Functional and Phenotypic Characterization of Monocytes in Myeloproliferative Syndromes

Not Applicable

Recruiting

• Conditions: Essential Thrombocythemia; Primary Myelofibrosis; Polycythemia Vera; Myeloproliferative Neoplasm
• Interventions: Diagnostic Test: Monocytes signatures in myeloproliferative neoplasms at diagnosis

• Registration Number: NCT06361641
• Lead Sponsor: University Hospital, Angers

Brief Summary

Prospective study for functional and phenotypic characterization of monocytes in philadelphia-negative myeloproliferative neoplasms

Detailed Description

Philadelphia-negative myeloproliferative neoplasms (MPN) are clonal disorders of the hematopoietic stem cell characterized by an excessive production of mature myeloid cells. MPNs are characterized by the presence of somatic gain-of-function mutations present in more than 80% of cases and affecting JAK2, CALR or MPL genes. These mutations lead to a constitutive activation of the JAK-STAT signaling pathway at the origin of cell proliferation.

MPN include polycythemia vera (PV), essential thrombocythemia (ET), prefibrotic primary myelofibrosis (pre-PMF), and primary myelofibrosis (PMF). Despite the classification of MPNs into distinct subtypes based on clinical and pathological features, the precise mechanisms underlying the phenotypic diversity within these disorders remain poorly understood. One aspect that has received limited attention is the role of monocytes and macrophages, key components of the innate immune system, in MPN pathogenesis.

Monocytes, circulating precursors of tissue-resident macrophages, play essential roles in inflammation, immune surveillance, and tissue repair.

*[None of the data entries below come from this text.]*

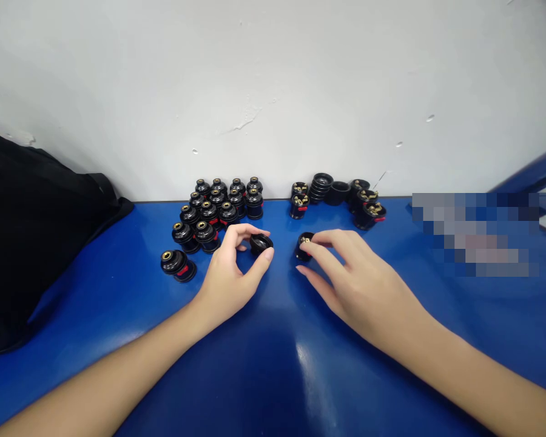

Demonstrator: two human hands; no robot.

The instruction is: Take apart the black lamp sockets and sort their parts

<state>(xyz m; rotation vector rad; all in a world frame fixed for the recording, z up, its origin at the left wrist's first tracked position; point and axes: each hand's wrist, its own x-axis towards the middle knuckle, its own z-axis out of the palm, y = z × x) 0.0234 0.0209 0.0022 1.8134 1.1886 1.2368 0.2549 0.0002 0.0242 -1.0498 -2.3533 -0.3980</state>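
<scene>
Mid-frame, my L hand [233,266] had the blk cap [261,244] pinched, left of the open-end-up socket [302,252]; my R hand [361,273] was nearer that, couldn't tell if gripping.

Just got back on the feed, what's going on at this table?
A person's left hand holds a black domed cap between its fingers. The right hand has its fingers at a black cup with brass contacts; whether they grip it isn't clear. The cap and cup are apart. Capped black fittings stand grouped to the left, with open cups toward the wall on the right.
</scene>
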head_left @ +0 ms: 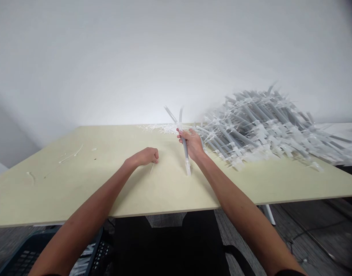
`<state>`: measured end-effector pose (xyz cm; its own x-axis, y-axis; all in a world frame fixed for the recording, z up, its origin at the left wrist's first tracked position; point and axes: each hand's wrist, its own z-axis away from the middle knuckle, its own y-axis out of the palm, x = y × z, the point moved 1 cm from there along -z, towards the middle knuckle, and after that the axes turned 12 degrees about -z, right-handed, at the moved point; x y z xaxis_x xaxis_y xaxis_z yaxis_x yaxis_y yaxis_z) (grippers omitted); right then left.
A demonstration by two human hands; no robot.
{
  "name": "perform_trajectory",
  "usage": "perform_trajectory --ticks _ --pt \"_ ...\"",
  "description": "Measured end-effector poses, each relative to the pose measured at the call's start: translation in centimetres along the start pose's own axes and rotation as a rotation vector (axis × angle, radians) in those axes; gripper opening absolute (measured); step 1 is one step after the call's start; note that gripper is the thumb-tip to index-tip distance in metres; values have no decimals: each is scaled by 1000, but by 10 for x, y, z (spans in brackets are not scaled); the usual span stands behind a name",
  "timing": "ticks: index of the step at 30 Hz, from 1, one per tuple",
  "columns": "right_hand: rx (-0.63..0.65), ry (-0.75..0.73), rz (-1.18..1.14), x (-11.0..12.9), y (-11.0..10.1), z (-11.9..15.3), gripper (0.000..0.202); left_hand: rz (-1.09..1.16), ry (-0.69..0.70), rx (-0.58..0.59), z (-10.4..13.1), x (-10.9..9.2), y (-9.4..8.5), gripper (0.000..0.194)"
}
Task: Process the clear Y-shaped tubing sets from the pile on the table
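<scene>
My right hand is closed round a Y-shaped tube assembly. Two short branches of it point up and away, and a translucent white end piece hangs down over the table. To its left, my left hand is curled into a fist, apart from the tubing. A thin whitish strip, which looks like a cable tie, sticks out below those fingers; the rest of it is hidden in the fist. Behind my hands lies a heap of small white cable ties.
A big pile of similar grey tube assemblies covers the table's right part, near the wall. Loose cable ties lie on the left of the table. Below the front edge stands a dark plastic basket with tube-like pieces in it.
</scene>
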<state>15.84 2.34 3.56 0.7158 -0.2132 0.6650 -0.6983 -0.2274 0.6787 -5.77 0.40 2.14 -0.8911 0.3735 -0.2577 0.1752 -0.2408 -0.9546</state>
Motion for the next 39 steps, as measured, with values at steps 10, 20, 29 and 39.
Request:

Upon recruitment to tissues, monocytes differentiate into macrophages with diverse phenotypes and functions influenced by local microenvironmental cues. Macrophages, in turn, exhibit a spectrum of activation states ranging from pro-inflammatory (M1) to anti-inflammatory or pro-repair (M2), with implications for various physiological and pathological processes. Recent studies have implicated monocytes and macrophages in the pathogenesis of MPNs. Circulating monocytes in MPN patients display altered functional characteristics, including dysregulated cytokine production and enhanced fibrotic potential. Additionally, monocytosis, an elevated monocyte count, has been identified as an adverse prognostic factor in MPNs, particularly in PMF.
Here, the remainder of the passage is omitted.